» **WHAT YOU HAVE TO DO**:
Below are entries; output exactly the lines from the one with "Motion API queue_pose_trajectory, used" to the one with "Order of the", both included, and nothing else.

» **GIVEN RECORDS**:
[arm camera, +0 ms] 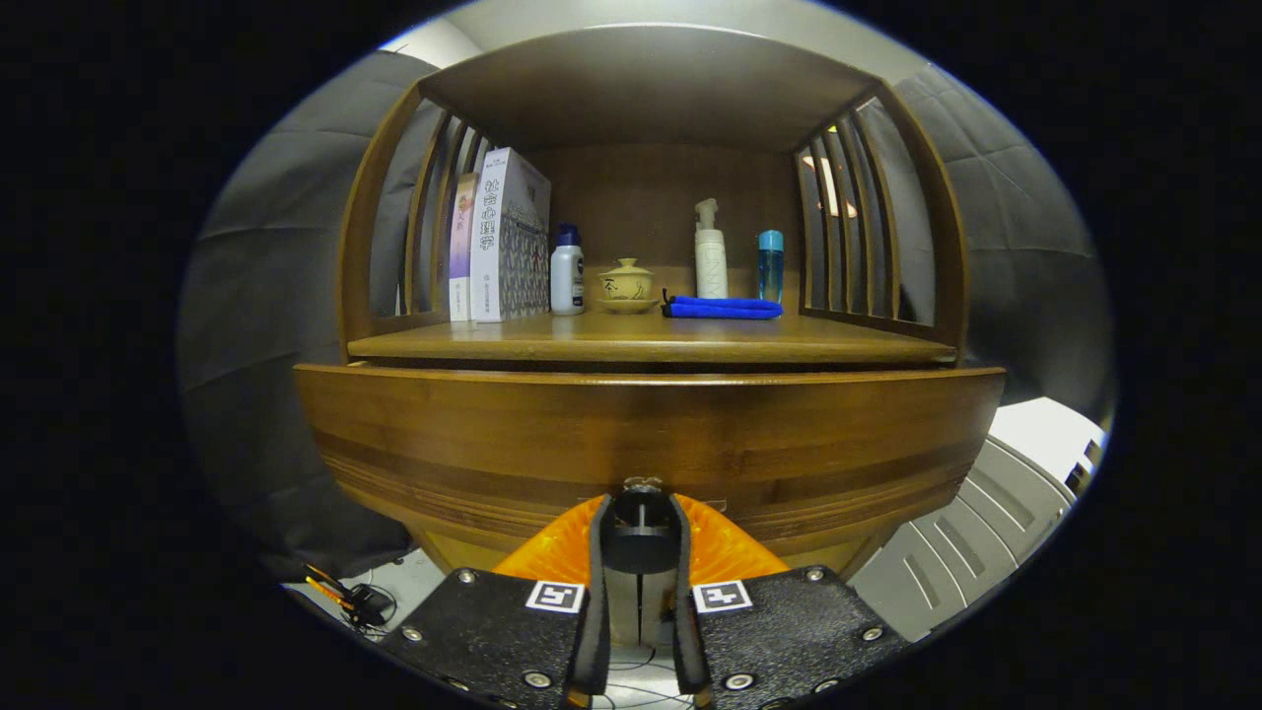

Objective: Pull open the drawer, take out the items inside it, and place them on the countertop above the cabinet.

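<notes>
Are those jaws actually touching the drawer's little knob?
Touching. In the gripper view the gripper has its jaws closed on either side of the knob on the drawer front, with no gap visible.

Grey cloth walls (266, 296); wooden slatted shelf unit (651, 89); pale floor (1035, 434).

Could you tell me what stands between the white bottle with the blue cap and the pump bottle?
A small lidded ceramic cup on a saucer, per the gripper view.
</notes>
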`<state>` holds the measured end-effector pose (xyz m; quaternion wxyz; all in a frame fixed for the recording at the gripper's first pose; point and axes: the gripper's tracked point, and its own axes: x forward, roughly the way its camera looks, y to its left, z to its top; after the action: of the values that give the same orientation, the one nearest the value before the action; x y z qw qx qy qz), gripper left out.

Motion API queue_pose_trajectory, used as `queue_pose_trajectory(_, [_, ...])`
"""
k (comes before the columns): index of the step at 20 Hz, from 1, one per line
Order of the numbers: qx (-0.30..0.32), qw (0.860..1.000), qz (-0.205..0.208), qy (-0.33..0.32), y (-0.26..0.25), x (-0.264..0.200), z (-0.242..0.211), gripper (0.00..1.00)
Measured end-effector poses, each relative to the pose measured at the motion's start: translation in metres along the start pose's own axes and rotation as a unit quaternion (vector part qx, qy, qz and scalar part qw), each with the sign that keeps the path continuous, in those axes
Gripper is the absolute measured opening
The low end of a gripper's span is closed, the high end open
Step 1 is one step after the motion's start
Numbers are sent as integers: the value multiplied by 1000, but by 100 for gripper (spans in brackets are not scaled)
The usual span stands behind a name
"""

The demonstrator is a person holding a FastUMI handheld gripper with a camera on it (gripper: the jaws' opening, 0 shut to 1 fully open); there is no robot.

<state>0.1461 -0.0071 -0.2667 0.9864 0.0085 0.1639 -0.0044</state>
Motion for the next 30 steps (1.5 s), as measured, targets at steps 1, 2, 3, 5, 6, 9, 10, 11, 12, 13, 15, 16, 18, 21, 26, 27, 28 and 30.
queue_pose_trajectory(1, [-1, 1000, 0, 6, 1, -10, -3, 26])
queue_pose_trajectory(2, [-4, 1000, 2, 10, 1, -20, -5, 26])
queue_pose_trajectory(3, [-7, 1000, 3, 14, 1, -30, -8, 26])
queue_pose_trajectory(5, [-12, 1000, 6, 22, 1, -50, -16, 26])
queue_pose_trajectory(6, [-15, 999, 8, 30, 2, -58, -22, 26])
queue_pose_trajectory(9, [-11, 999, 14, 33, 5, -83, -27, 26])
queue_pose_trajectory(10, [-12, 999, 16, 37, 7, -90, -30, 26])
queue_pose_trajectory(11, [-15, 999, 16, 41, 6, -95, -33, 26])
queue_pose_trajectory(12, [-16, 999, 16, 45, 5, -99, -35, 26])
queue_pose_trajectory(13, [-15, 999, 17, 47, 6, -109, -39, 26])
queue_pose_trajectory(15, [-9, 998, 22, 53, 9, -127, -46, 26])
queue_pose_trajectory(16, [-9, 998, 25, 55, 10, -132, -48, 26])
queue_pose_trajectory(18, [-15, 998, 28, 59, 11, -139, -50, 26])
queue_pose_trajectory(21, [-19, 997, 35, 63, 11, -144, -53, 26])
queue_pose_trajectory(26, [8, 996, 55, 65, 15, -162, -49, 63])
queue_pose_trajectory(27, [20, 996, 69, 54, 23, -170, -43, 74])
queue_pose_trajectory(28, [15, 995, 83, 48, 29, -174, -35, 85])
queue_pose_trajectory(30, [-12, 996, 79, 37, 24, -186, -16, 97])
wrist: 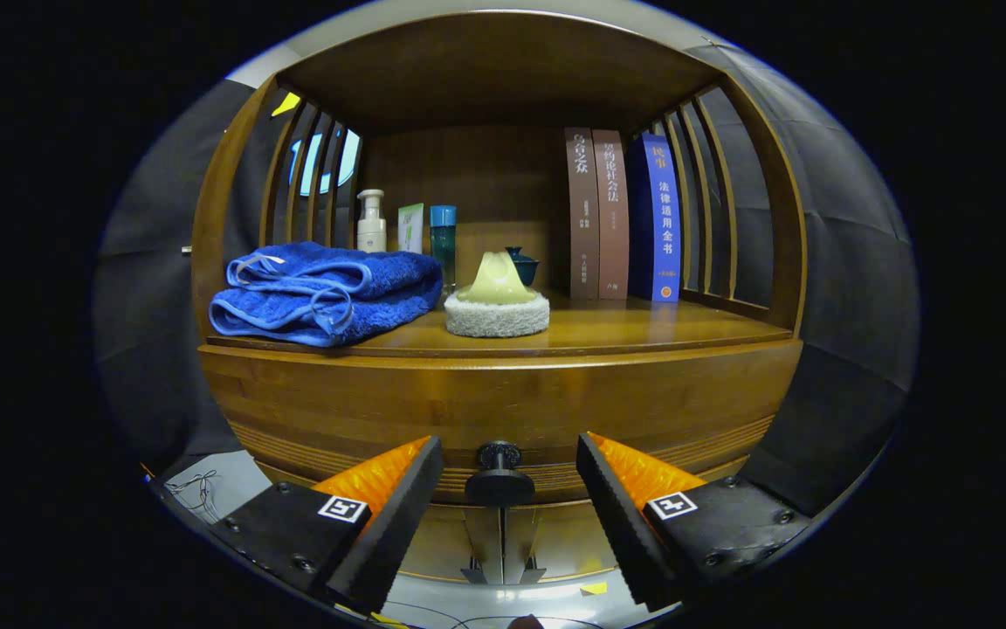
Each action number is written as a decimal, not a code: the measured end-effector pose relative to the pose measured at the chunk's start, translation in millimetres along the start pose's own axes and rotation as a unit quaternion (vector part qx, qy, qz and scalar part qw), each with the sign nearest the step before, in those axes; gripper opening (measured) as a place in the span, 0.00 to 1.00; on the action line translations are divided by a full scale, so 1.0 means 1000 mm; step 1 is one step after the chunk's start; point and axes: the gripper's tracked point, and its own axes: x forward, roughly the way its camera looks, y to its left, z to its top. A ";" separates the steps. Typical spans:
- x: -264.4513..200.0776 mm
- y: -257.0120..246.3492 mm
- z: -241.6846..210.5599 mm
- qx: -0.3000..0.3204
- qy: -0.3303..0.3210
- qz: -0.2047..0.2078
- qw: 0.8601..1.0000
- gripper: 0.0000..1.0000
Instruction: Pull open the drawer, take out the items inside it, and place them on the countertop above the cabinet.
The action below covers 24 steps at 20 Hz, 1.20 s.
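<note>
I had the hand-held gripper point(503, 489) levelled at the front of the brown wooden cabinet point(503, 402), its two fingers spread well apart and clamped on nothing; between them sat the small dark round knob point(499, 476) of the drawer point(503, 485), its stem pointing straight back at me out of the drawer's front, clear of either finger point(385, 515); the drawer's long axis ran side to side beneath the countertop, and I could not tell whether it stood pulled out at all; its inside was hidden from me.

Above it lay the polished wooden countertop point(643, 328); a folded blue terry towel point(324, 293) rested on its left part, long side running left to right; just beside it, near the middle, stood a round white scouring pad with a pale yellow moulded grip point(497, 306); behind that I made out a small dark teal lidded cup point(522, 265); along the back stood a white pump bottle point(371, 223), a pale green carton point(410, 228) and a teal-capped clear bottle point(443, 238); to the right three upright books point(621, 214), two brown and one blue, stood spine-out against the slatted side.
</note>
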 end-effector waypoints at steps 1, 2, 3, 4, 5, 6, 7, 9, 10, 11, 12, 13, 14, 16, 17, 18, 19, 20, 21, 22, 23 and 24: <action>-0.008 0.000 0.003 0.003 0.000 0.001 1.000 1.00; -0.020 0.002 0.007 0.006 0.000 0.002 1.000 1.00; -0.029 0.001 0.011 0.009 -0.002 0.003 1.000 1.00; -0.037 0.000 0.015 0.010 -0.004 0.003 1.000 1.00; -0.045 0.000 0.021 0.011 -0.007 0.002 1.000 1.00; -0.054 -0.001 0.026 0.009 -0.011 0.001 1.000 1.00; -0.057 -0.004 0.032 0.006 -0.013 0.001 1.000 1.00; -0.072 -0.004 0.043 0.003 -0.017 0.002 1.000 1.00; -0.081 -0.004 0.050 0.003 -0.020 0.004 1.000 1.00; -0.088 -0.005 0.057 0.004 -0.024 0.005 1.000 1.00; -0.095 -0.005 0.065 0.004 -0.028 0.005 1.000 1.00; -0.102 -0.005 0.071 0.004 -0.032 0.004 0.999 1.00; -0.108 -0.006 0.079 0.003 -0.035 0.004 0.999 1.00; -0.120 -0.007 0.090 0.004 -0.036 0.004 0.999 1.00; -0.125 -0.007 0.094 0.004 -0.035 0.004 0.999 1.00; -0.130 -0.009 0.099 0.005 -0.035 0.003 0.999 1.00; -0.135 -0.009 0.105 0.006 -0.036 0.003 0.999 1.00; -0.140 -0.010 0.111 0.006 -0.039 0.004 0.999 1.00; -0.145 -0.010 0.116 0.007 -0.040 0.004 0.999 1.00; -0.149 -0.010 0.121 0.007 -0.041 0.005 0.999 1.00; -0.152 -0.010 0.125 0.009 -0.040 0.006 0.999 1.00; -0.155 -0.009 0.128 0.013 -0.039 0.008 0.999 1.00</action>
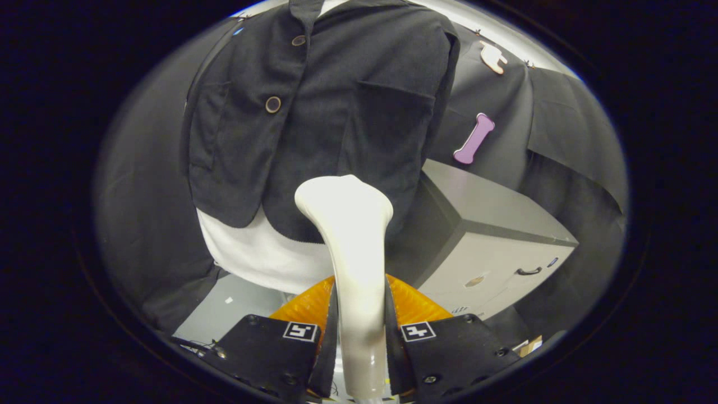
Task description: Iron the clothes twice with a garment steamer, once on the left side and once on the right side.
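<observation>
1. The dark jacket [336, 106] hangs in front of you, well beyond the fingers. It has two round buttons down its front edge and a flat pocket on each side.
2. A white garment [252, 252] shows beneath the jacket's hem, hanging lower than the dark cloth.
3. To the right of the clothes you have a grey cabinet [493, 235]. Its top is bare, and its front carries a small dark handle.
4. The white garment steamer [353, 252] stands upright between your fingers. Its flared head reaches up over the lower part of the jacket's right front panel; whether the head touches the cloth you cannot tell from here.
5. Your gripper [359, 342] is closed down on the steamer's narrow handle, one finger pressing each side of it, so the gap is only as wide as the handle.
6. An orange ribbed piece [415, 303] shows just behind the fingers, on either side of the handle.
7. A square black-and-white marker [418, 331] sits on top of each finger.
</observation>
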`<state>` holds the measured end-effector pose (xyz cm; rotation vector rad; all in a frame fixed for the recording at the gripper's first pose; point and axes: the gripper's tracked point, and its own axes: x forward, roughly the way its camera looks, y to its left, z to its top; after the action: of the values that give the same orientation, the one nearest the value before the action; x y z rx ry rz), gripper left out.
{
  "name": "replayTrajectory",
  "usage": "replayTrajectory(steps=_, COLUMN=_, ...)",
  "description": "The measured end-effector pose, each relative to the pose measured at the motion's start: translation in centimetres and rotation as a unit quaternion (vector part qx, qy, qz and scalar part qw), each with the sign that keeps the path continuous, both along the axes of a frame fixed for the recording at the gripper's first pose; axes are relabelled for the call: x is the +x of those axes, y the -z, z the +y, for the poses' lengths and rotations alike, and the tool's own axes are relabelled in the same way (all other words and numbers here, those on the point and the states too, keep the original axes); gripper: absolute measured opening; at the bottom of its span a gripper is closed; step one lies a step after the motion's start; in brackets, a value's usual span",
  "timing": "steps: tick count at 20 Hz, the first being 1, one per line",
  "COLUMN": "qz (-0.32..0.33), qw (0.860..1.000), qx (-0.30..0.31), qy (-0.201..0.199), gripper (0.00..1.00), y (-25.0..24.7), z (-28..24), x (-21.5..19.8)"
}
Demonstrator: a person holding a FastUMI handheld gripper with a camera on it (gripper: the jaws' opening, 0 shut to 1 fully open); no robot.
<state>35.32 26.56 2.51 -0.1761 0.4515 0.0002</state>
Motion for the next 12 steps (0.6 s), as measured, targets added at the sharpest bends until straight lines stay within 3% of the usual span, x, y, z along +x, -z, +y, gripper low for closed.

» **TASK RESPONSE**:
Motion API queue_pose_trajectory, used as `queue_pose_trajectory(_, [_, ...])`
"""
k (comes before the columns): index of the step at 20 Hz, from 1, one per line
Order of the numbers: qx (-0.30..0.32), qw (0.860..1.000), qz (-0.205..0.208), qy (-0.33..0.32), y (-0.26..0.25), x (-0.264..0.200), z (-0.242..0.211), gripper (0.00..1.00)

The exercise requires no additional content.